▶ _What to do_
What is needed is an exact transcription of the listing, with the images removed.

___ Dataset content ___

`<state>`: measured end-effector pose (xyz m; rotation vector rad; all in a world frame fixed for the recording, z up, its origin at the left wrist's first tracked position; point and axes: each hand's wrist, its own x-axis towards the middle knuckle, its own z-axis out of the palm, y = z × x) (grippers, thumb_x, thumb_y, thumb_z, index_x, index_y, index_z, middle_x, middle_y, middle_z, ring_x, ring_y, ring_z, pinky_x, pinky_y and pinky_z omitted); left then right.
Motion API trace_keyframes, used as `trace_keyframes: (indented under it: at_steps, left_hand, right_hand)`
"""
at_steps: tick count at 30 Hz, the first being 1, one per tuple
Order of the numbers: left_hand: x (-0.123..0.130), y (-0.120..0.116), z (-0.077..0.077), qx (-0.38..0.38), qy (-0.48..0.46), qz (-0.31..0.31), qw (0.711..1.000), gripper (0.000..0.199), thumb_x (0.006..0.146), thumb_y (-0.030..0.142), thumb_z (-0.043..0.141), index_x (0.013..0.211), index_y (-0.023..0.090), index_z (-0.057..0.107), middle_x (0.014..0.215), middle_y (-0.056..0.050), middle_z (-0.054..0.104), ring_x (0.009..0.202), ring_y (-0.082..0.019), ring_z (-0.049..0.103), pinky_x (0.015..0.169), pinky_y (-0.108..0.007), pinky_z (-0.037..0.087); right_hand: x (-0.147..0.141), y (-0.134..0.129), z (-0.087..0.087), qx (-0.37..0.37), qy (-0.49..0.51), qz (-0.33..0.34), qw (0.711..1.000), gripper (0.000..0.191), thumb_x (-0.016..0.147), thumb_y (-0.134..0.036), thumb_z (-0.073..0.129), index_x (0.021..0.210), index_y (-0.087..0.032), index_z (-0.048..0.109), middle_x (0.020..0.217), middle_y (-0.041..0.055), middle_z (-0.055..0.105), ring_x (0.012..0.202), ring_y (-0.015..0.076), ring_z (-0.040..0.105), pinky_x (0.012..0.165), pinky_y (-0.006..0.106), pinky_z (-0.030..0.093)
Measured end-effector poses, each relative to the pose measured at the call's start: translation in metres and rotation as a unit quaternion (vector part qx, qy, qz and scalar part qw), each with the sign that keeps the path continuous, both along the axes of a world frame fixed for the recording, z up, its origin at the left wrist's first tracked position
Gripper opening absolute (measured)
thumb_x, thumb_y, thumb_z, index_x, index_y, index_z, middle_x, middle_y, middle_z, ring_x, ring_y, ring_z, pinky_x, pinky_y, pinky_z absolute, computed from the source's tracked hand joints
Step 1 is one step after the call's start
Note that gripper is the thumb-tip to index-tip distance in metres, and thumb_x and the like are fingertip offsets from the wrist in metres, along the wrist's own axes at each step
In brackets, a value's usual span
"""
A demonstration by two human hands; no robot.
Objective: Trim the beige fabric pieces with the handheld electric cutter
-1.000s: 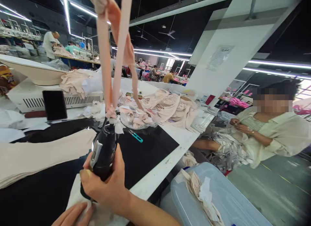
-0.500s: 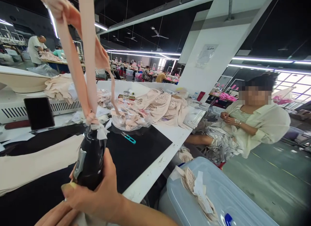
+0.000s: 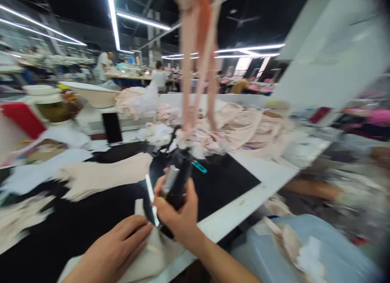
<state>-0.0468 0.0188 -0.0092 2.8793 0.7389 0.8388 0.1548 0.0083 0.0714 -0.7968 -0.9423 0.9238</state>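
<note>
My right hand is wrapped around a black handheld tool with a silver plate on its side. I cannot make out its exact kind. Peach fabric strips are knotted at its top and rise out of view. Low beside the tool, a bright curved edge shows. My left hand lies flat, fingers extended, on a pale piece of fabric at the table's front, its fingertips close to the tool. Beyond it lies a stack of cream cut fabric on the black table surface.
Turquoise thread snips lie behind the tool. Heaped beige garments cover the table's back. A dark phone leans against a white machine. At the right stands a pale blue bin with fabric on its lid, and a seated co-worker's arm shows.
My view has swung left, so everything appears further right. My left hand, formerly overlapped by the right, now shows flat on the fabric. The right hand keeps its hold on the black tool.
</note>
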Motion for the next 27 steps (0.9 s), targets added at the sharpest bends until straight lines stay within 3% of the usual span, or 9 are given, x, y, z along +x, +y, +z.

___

▶ _Result of this exercise_
`<state>`: measured end-effector pose (xyz m; rotation vector rad; all in a world frame fixed for the recording, z up, its origin at the left wrist's first tracked position; point and axes: each hand's wrist, its own x-axis towards the middle knuckle, its own z-axis out of the palm, y = z × x) (grippers, thumb_x, thumb_y, thumb_z, index_x, index_y, index_z, middle_x, middle_y, middle_z, ring_x, ring_y, ring_z, pinky_x, pinky_y and pinky_z omitted); left then right.
Motion API trace_keyframes, used as `trace_keyframes: (indented under it: at_steps, left_hand, right_hand)`
"""
at_steps: tick count at 30 Hz, the first being 1, one per tuple
Order of the numbers: left_hand: x (-0.123..0.130), y (-0.120..0.116), z (-0.077..0.077), qx (-0.38..0.38), qy (-0.48..0.46), qz (-0.31..0.31), qw (0.711..1.000), gripper (0.000..0.199), thumb_x (0.006..0.146), thumb_y (-0.030..0.142), thumb_z (-0.043..0.141), index_x (0.013..0.211), index_y (-0.023..0.090), index_z (-0.057..0.107), middle_x (0.014..0.215), middle_y (-0.056..0.050), middle_z (-0.054..0.104), ring_x (0.009..0.202), ring_y (-0.082..0.019), ring_z (-0.049..0.103), pinky_x (0.015..0.169), pinky_y (-0.108..0.007), pinky_z (-0.037..0.087); right_hand: x (-0.147..0.141), y (-0.134..0.129), z (-0.087..0.087), qx (-0.37..0.37), qy (-0.49..0.51), qz (-0.33..0.34), qw (0.711..1.000), gripper (0.000..0.191), thumb_x (-0.016..0.147), thumb_y (-0.134..0.036), thumb_z (-0.073..0.129), index_x (0.021..0.210), index_y (-0.087..0.032), index_z (-0.048..0.109), middle_x (0.020..0.217), middle_y (-0.041..0.055), middle_z (-0.055..0.105), ring_x (0.012..0.202), ring_y (-0.015..0.076), ring_z (-0.040..0.105), pinky_x (0.012..0.165), pinky_y (-0.006..0.106), pinky_z (-0.030..0.093)
Measured end-effector poses, each relative to the pose measured at the call's start: translation in metres and rotation as a unit quaternion (vector part qx, qy, qz and scalar part qw), each with the sign that keeps the path continuous, both along the axes of a world frame fixed for the recording, z up, its origin at the left wrist's first tracked position
Gripper opening absolute (measured)
thumb_x, thumb_y, thumb_z, index_x, index_y, index_z, middle_x, middle_y, middle_z, ring_x, ring_y, ring_z, pinky_x, pinky_y, pinky_z absolute, computed from the source's tracked hand joints
Step 1 is one step after the call's start
Note that gripper is the thumb-tip to index-tip distance in metres, and thumb_x and the like are fingertip offsets from the wrist in metres, along the wrist's own axes at each step
In brackets, a value's usual span
"""
A demonstration by two human hands; no robot.
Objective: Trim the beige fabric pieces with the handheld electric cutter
-1.000s: 
-0.500s: 
+0.000s: 
<state>-0.0468 0.0188 -0.0092 2.8793 0.7389 0.8388 0.1548 0.0083 0.0714 -0.7968 -0.9423 0.9238</state>
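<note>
My right hand is wrapped around a black handheld tool with a silver plate on its side. I cannot make out its exact kind. Peach fabric strips are knotted at its top and rise out of view. Low beside the tool, a bright curved edge shows. My left hand lies flat, fingers extended, on a pale piece of fabric at the table's front, its fingertips close to the tool. Beyond it lies a stack of cream cut fabric on the black table surface.
Turquoise thread snips lie behind the tool. Heaped beige garments cover the table's back. A dark phone leans against a white machine. At the right stands a pale blue bin with fabric on its lid, and a seated co-worker's arm shows.
My view has swung left, so everything appears further right. My left hand, formerly overlapped by the right, now shows flat on the fabric. The right hand keeps its hold on the black tool.
</note>
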Motion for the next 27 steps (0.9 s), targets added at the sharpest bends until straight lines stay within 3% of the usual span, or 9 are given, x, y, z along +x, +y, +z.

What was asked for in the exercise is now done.